Other drawbacks of Coombs include the fact that it is labor-intensive, since centrifugation and washing of the pellet is time-consuming, especially if more than one serum is to be tested, and the fact that result interpretation is subjective (11, 12). Moreover, "incomplete" antibodies are not always detected by Coombs (6, 10). Because of the limitations of the Coombs test, other assays, such as IFA and ELISA, that can reveal the classes and subclasses of immunoglobulins in a sensitive and simple manner were sought. Although there are a few comparative studies between ELISA and Coombs, none has been performed for cases of neurobrucellosis, and in our current study we did not encounter such cases for comparison. However, in our experience ELISA has proved to be very reliable in diagnosing such cases (1, 3, 6, 7, 15).
Concerning ELISA, several studies have shown that it is the test of choice for the diagnosis of complicated and chronic cases, especially when other tests are negative (1, 3, 5, 13). Moreover, this assay reveals total and individual specific immunoglobulins rapidly (within 3 to 5 h) and reliably. In addition, ELISA performance surpassed the other tests in the diagnosis of chronic and complicated cases such as patients with neurobrucellosis (4, 5, 7, 15). However, it cannot be advocated for routine use in the diagnosis of patients with acute brucellosis since the agglutination tests for this condition are as reliable and less expensive than ELISA (1, 16).

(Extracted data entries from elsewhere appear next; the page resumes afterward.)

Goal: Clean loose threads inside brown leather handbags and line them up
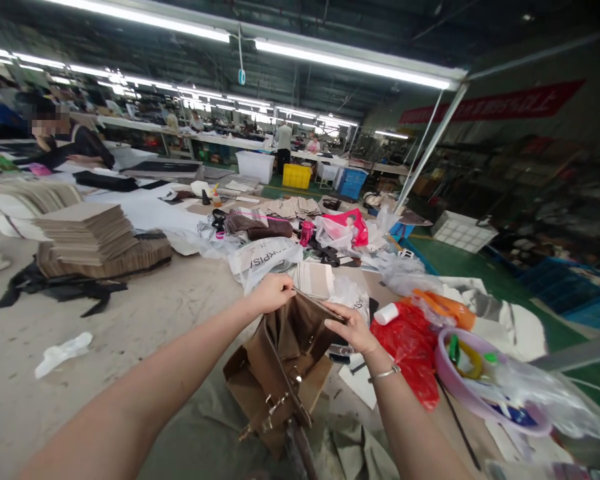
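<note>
Holding a brown bag (pixel 267 350) by its edge, left grip (pixel 290 289) and right grip (pixel 331 315) pinch it beside a red sack (pixel 410 343).

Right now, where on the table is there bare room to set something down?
The widest bare patch of table lies between the stacked beige pieces, the white scrap and the left forearm. Crowded: beyond the brown bag, with a printed plastic bag, and rightward, with red plastic and a purple basin.

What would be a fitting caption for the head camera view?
Both hands grip the rim of a brown bag beside a red plastic bag on a cluttered worktable.
</note>
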Demonstrator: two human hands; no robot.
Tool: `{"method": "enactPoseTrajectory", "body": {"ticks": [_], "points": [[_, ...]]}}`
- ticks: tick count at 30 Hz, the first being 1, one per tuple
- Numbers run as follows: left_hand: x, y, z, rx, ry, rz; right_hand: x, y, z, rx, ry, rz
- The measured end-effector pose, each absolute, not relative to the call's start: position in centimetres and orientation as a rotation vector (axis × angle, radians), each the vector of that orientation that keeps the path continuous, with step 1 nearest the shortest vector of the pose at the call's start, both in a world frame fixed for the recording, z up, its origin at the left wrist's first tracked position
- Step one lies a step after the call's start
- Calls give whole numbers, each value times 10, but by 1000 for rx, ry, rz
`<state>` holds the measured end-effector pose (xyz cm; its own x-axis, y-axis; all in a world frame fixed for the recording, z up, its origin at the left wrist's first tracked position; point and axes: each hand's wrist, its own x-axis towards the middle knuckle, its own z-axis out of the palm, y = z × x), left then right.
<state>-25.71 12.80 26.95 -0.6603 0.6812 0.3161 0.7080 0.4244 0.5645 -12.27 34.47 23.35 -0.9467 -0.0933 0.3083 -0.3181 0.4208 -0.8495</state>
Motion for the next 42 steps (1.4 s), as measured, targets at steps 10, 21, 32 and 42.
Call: {"method": "enactPoseTrajectory", "body": {"ticks": [10, 21, 32, 42], "points": [[-262, 130, 265, -1249, -2591, -1150, -130, 333, 238, 97, -2438, 1227], [-261, 130, 265, -1242, -2604, -1128, -135, 327, 244, 10, -2467, 1022], [-256, 132, 266, -1207, -2610, -1146, -135, 324, 259, 35, -2650, 1152], [-258, 132, 265, -1203, -2616, -1136, -157, 294, 273, 28, -2802, 412]]}}
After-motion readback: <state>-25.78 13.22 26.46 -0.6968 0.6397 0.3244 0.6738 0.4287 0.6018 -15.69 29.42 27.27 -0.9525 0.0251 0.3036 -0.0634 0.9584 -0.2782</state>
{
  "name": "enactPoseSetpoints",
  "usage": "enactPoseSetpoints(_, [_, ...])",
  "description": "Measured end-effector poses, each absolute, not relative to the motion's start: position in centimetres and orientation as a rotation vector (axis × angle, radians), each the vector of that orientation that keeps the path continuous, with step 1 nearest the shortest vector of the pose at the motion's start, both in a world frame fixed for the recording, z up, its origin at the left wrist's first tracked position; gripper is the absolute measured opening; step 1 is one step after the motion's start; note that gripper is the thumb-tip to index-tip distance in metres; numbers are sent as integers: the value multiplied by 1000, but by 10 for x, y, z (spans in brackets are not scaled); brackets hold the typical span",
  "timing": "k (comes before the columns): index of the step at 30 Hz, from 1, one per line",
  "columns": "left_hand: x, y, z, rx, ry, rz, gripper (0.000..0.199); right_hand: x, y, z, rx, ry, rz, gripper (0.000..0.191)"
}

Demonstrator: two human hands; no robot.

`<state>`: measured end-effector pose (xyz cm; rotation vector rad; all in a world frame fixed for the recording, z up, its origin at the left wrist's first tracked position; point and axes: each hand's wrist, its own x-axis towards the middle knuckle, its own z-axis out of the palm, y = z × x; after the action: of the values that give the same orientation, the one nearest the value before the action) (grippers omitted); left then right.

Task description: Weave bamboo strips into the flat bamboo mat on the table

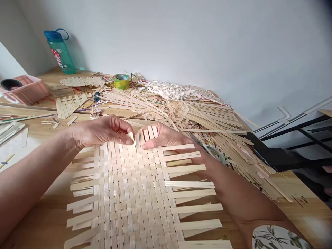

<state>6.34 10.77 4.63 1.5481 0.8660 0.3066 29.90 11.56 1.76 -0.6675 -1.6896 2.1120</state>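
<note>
A mat woven from pale flat wooden strips [135, 197] fills the lower middle of the view, with loose strip ends sticking out along both sides. At its far edge my left hand [109, 131] pinches a short strip end between thumb and fingers. Just right of it, my right hand [163, 135] grips the same edge, its thumb on the near face and its fingers hidden behind several upright strip ends. The two thumbs are close together but apart.
Loose wooden strips [218, 116] lie heaped behind and to the right, with scissors [216, 154] among them. A roll of tape [121, 82], small woven pieces [70, 104], a pink basket [36, 91] and a teal bottle [62, 55] stand or lie farther back. Black metal frames [293, 133] are at the right.
</note>
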Motion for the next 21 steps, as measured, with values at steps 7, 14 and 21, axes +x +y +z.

In conclusion, the PANBIO Brucella ELISA showed concordant results with SAT and Coombs tests and can be reliably used for the diagnosis of human brucellosis. As noted in the literature, ELISA also provides all the advantages of Coombs in a simpler and more reliable way and bears a better relation to clinical findings. Thus, ELISA in general is considered and recognized as the test of choice in case of clinical suspicion of brucellosis, even when the Coombs test is negative.